Date of Completion

12-5-2018

Embargo Period

12-5-2019

Keywords

Optimal Experimental Design, Active Fault Diagnosis, Fault Identification, Classification, Distance Measures

Major Advisor

George Bollas

Associate Advisor

Matthew Stuber

Associate Advisor

Ranjan Srivastava

Associate Advisor

Douglas Cooper

Associate Advisor

Peter Luh

Field of Study

Chemical Engineering

Degree

Doctor of Philosophy

Open Access

Open Access

Abstract

Fault detection and isolation (FDI) is crucial to identifying problems that can occur in complex systems. Many industrial systems require the implementation of model-based FDI to reduce the risk of system failure and increase good performance while minimizing the use of additional hardware. Active FDI has become increasingly popular as it uses auxiliary tests to reduce the impact of uncertainty and improve fault diagnosis. A methodical approach is needed to consistently generate feasible test designs for the optimal detectability and isolability of faults in targeted systems. The focus of this dissertation is to design a general framework that improves the identifiability of faults based on methods of active fault diagnosis and optimal sensor selection and placement. The proposed standard work and corresponding methods treat fault detection and isolation as a series of constrained optimization problems. The issues of uncertainty caused by system operations and modeling error are addressed through the formulation of mathematical problems to minimize their impact on fault detection and isolation procedures. This method is based on optimal experimental design (OED) techniques that reduce correlations between targeted model parameters.
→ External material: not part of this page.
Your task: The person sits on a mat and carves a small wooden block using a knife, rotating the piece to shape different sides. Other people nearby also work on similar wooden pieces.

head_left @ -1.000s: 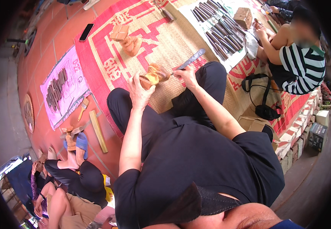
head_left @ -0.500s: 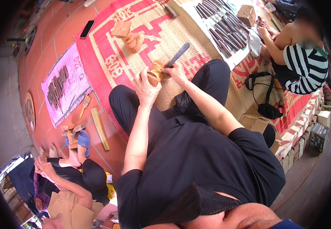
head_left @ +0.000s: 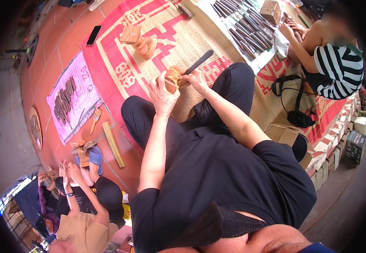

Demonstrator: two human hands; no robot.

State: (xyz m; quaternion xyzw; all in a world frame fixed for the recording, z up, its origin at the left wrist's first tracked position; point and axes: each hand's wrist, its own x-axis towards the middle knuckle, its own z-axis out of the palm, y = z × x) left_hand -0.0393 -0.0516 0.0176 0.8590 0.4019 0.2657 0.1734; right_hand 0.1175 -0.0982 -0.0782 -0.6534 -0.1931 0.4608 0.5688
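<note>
My left hand (head_left: 165, 96) is wrapped round a small carved wooden figure (head_left: 173, 77), its square base turned toward me. From the right, my right hand (head_left: 197, 81) grips a long, flat, dark tool (head_left: 199, 61) with a rounded upper end. Its lower end meets the carving, but my fingers hide the contact. Both hands are above the woven mat (head_left: 187, 38), between my bent knees. Farther off on the mat lies another carved wooden figure (head_left: 145, 48) with a square block base (head_left: 131, 34).
Many dark-handled chisels (head_left: 248, 31) lie on a white sheet at far right, beside a seated person in stripes (head_left: 335, 69). At left are a phone (head_left: 94, 35), a pink cloth (head_left: 79, 76) bearing tools, a brush (head_left: 95, 121) and a wooden strip (head_left: 113, 144). Another person (head_left: 84, 227) sits lower left.
The dark tool's upper end has swung slightly right and down, while my left hand keeps the carving. The person at lower left has moved their hands up and to the right.
</note>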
The objective was to select optimal test designs that improve the detection and isolation of faults by maximizing available information with respect to faults, with the information represented as sensitivities of selected system outputs. FDI was treated in this dissertation as a series of constrained optimization problems. After the optimal test design was determined, the system of interest was evaluated at the optimal operating conditions to assess the success rate of the proposed fault diagnosis. Simultaneous test design and sensor selection is presented as a mixed-integer nonlinear optimization problem, and novel approaches were implemented to select the most effective FDI test from available sensors and inputs. The methodology presented in this dissertation is intended to refine system design and maintenance schedules to mitigate costs associated with anticipated faults. The resulting FDI test designs are shown to consistently reduce false alarms and nondetections with implementation. Verification of the improved fault diagnosis through the proposed techniques was done with benchmark virtual systems of various levels of scale and complexity.